Cyber threats frustrate banks’ digital efforts

The financial industry finds itself at a crossroads. On one hand, customer expectations demand that banks innovate digitally. On the other is a realisation that any new digital experiences will inevitably expand the threat footprint.

Mobile banking apps many banks have launched improve convenience and accessibility for customers. However, the apps also increase how cyber attackers can penetrate security systems to steal bank data, user information and money.

A new security framework that addresses this new threat landscape is urgently required.

A security system with TLS/SSL encryption, decryption and inspection can help prevent such attacks from taking place, by decrypting incoming traffic and inspecting it for threats, says Rayan Mohtasib, regional sales manager, Strategic Accounts at A10 Networks.

Additionally, banks today cannot transform without cloud and most financial institutions now operate private clouds. Though considerably safer than its public cousin, private cloud is not without risk.

A10 Networks’ advanced load balancers with central management and analytics provide a unified solution that allows customers to manage and deliver secure, elastic, cloud-native applications and services centrally across the entire private cloud infrastructure.

“A10 Networks Thunder SSLi interoperates with many major security vendor solutions and can support customers’ legacy infrastructure. It can also reduce operational costs because as a company expands its infrastructure, Thunder SSLi offers a centralised point of TLS/SSL decryption for enterprise traffic,” says Mohtasib.

Banks in Saudi Arabia face very specific and equally perilous cyber threats, given the country’s strategic geopolitical standing. The work-from-home requirements brought on by the Covid-19 pandemic have only elevated the threat level.

“Most enterprises now heavily depend on remote access, which was previously not allowed, and most traffic before was trusted because it came from inside the network. With most users now accessing the network from outside, the increase in the risk of malicious traffic coming into the enterprise’s network is significant,” Mohtasib warns.

Decryption
Encryption is a double-edged sword in cybersecurity.

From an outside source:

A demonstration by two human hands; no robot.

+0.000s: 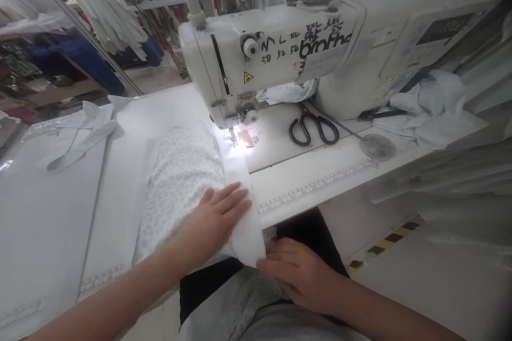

Attackers are increasingly using the cover of encryption to execute phishing, malware, ransomware and other attacks, Mohtasib observes. To overcome this, enterprises need to step up their security by enabling decryption on their network, he adds.

A dedicated TLS/SSL decryption solution, such as the A10 Thunder SSLi, provides fast and reliable decryption, versatile enterprise security, and load balance across multiple firewalls to scale.

According to NSS Labs, the typical NGFW experiences up to 90 per cent performance degradation with decryption. This means if a firewall does 18 Gbps of throughput pre-decryption, an organisation will need 10 firewalls to match the originally “promised” performance of 18 Gbps. “With A10 Thunder SSLi, you benefit from a smaller footprint, less complexity, and lower cost,” Mohtasib says.

SSLi offloading is a requirement for financial institutions in many countries to ensure they have better visibility into their traffic. Banking regulator Saudi Arabia Monetary Authority (SAMA) has not made it a mandatory requirement of its e-banking policy as of now. However, the consensus is that SAMA will make SSLi offloading mandatory soon, Mohtasib says.

Most cybersecurity products in the market can perform at a fairly advanced level protecting against known malware. It is the unknown threats that can potentially destroy an enterprise’s credibility, Mohtasib warns.

Additionally, most customers have such cybersecurity solutions already in place and could fall into a false sense of security. However, attackers have advanced their attack toolkit and know how to avoiding detection. “A successful malicious attack is not only measured by the damage it caused, but also by how long the attacker was hidden within the network,” says Mohtasib.

The Covid-19 pandemic has brought a lot of changes not only in enterprise’ behaviour but also in customers’ expectations. Banks are now focused on providing digital services either through their apps or through their websites, Mohtasib observes.

“At A10 Networks, we can work with our customers to bolster the mobile app or website by providing an application load balancer or a web application firewall (WAF). This involves working at the infrastructure level with those banks to make sure they have full business continuity and availability at all times,” he concludes.